>>>>>

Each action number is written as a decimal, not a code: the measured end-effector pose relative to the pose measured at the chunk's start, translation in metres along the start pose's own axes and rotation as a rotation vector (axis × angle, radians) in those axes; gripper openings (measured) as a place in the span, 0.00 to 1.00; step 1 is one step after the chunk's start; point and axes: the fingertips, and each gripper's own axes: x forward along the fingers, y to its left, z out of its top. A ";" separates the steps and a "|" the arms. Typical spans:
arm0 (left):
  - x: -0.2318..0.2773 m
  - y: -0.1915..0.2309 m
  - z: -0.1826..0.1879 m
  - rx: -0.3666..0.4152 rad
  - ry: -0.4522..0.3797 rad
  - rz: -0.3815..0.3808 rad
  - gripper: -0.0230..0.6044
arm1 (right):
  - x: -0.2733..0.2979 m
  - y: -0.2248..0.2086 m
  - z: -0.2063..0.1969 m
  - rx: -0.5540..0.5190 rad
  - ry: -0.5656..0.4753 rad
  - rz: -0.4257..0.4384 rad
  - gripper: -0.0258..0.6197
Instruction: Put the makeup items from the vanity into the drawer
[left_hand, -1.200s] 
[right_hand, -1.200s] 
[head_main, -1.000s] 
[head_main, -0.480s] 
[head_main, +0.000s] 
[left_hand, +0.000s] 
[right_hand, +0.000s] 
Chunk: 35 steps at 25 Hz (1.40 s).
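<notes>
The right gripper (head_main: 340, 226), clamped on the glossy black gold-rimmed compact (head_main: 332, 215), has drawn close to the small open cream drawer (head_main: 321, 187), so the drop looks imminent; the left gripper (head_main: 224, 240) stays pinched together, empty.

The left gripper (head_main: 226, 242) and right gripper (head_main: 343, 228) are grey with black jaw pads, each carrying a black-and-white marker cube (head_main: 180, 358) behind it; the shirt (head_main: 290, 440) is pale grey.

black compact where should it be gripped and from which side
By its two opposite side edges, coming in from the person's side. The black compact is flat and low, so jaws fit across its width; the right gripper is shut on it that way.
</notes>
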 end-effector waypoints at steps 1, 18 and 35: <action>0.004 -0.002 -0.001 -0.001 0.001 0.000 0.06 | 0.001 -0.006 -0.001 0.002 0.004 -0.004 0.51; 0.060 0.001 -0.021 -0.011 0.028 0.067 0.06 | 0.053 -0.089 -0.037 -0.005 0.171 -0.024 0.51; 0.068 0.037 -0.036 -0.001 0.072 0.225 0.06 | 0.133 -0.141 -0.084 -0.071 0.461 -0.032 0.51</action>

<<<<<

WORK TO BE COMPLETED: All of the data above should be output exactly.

ANSWER:
Each action number is written as a decimal, not a code: the measured end-effector pose relative to the pose measured at the chunk's start, translation in metres along the start pose's own axes and rotation as a rotation vector (axis × angle, radians) in those axes; gripper openings (measured) as a place in the span, 0.00 to 1.00; step 1 is one step after the chunk's start; point and axes: the fingertips, and each gripper's own axes: x forward along the fingers, y to its left, z out of its top. A ";" separates the steps and a "|" the arms. Typical spans:
arm0 (left):
  - x: -0.2318..0.2773 m
  - y: -0.1915..0.2309 m
  - z: -0.1826..0.1879 m
  - rx: -0.3666..0.4152 rad
  - ry: -0.4522..0.3797 rad
  - rz: -0.3815..0.3808 rad
  - gripper: -0.0230..0.6044
arm1 (right):
  - x: -0.2733..0.2979 m
  - y: -0.2248..0.2086 m
  - z: -0.2063..0.1969 m
  - rx: -0.5540..0.5190 rad
  - ry: -0.5656..0.4753 rad
  - rz: -0.4257..0.4384 rad
  - gripper: -0.0258..0.6197
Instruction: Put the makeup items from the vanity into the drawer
[left_hand, -1.200s] 
[right_hand, -1.200s] 
[head_main, -1.000s] 
[head_main, -0.480s] 
[head_main, +0.000s] 
[left_hand, +0.000s] 
[right_hand, +0.000s] 
Chunk: 35 steps at 25 Hz (1.40 s).
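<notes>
The right gripper (head_main: 340, 226), clamped on the glossy black gold-rimmed compact (head_main: 332, 215), has drawn close to the small open cream drawer (head_main: 321, 187), so the drop looks imminent; the left gripper (head_main: 224, 240) stays pinched together, empty.

The left gripper (head_main: 226, 242) and right gripper (head_main: 343, 228) are grey with black jaw pads, each carrying a black-and-white marker cube (head_main: 180, 358) behind it; the shirt (head_main: 290, 440) is pale grey.

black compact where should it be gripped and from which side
By its two opposite side edges, coming in from the person's side. The black compact is flat and low, so jaws fit across its width; the right gripper is shut on it that way.
</notes>
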 end-effector waypoints at steps 1, 18 and 35: <action>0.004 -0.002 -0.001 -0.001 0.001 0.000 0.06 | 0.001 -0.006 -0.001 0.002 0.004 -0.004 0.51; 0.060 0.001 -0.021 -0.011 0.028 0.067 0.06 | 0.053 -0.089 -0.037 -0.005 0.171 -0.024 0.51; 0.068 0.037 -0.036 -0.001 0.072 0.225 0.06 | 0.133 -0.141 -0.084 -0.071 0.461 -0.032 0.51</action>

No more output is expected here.